***** Collected material *****

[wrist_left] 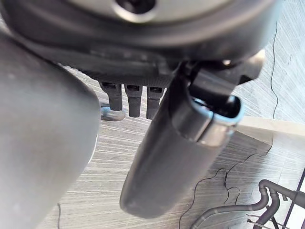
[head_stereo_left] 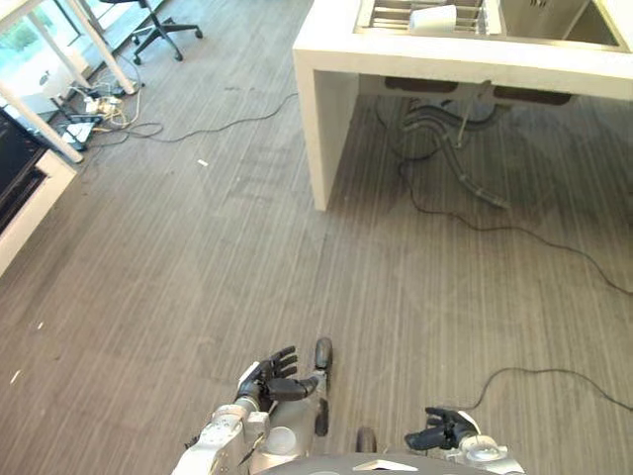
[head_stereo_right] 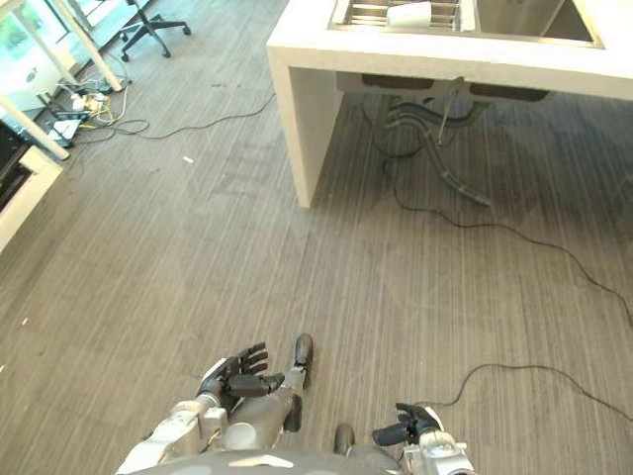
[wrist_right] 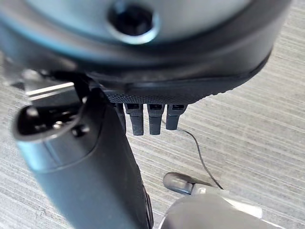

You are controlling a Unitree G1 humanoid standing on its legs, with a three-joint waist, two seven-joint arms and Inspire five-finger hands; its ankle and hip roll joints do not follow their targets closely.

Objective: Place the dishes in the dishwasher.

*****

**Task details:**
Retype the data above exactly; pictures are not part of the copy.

**Result of this exercise:**
[wrist_left] 
[head_stereo_left] 
[head_stereo_right] 
[wrist_right] 

You are controlling a Unitree G1 humanoid standing on its legs, with a three-joint waist, two seven-joint arms and Inspire five-finger hands; its ankle and hip roll joints do not follow their targets closely.

Objective: Place the dishes in the dishwasher.

No more work is left in this exercise.